フランソワ一世の紋章では火トカゲとして描かれています。外からの苦難や内からの欲望に負けない信仰・熱情・貞節を象徴し、善なる火で悪なる火を打ち消します。【wiki】

火蜥蜴サラマンダー/Salamander

◉ 錬金術→ゲームとしてのサラマンダー

火を司る精霊。中世ヨーロッパのパラケルススによって四大元素の精霊に組み込まれたました。D&D以降、槍を持った火蜥蜴(ヒトカゲ)とイメージされます。【wiki】

火女サラマンダー/Salamander

◉ 文学としてのサラマンダー

イギリスの詩人アレキサンダー・ポープの諷刺詩『髪盗人』では、情熱的な女性は死ぬとサラマンダーになります。ヨーロッパ民話でも女性の姿のサラマンダーは多いようです。

◉ 情熱的な女は死後、サラマンダーに、
◉ 心優しい女は、ウンディーネに、
◉ 虚栄心が強い女は、シルフに、
◉ 真面目で淑女ぶる女は、ノームになる。

炎竜サラマンドラ/Salamandora

オリジナル。サラマンダーの古代種。

 


ゲヘナ:2009/08/26

火蜥蜴と日と影と ▼

蜥蜴のオイラにゃよく分かんねえんだがよ。
どうして人間ってのは、鉄のオモチャと火遊びが好きなのかねえ?


竜胆ヒマワリ:2009/08/27

人と掛けまして影と解く、その心は・・・
互いに寄り添うしかございません。 ▼

 昔、南の島に
 2つにわかれた男の群れが、互いに槍を投げあう祭りがあった。
 相手にケガ人・死人がでると、その勝利を大いに大いに喜んだ。

 その島に布教にきた神父
「そんな祭りは野蛮だから、やめときなさい」
 それ以来、島の男はフヌケとなり村は徐々に滅びていった。

「勝利」!
 その戦闘欲は純然たる喜び。

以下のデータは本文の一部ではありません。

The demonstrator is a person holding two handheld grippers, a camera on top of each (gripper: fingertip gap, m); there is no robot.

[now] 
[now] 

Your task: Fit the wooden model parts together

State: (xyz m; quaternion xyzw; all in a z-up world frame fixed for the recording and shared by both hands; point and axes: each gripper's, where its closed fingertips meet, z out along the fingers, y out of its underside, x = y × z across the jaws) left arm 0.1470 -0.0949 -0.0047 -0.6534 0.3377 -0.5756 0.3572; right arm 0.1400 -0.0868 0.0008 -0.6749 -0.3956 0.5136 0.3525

男に生まれた喜び。
「生存」を通過して
「安全」に結びつき、
「技術」を呼び寄せる。

生存」「安全」「技術」

 敵の刃が父に届かぬように銃火器が生まれ、
 敵の弾が夫に届かぬように装甲車が生まれた。
 そして
 敵の心に届かなかった息子の魂は冷えて死ぬのだ。

 それが母の願い。
 それが妻の願い。
 それが娘の願い。


ゲヘナ:2009/08/26

トカゲに日陰と休息を ▼

ほー。人間は変わってるねえ。
火と血を産まなきゃ生きていけねえたあ難儀なもんだ。
しかしなんだな、オイラぁ随分と火の中を這い回ってきたが、
最近えらい火の勢いが強えんだ。熱くてどうにもたまらねえ。

あんたの話からすると、その勝利だの何だのと、
そいつらの繁栄を願う「女」ってのが原因みてぇだな。
面倒くせえが、ちょっと火消しに行ってくるわ。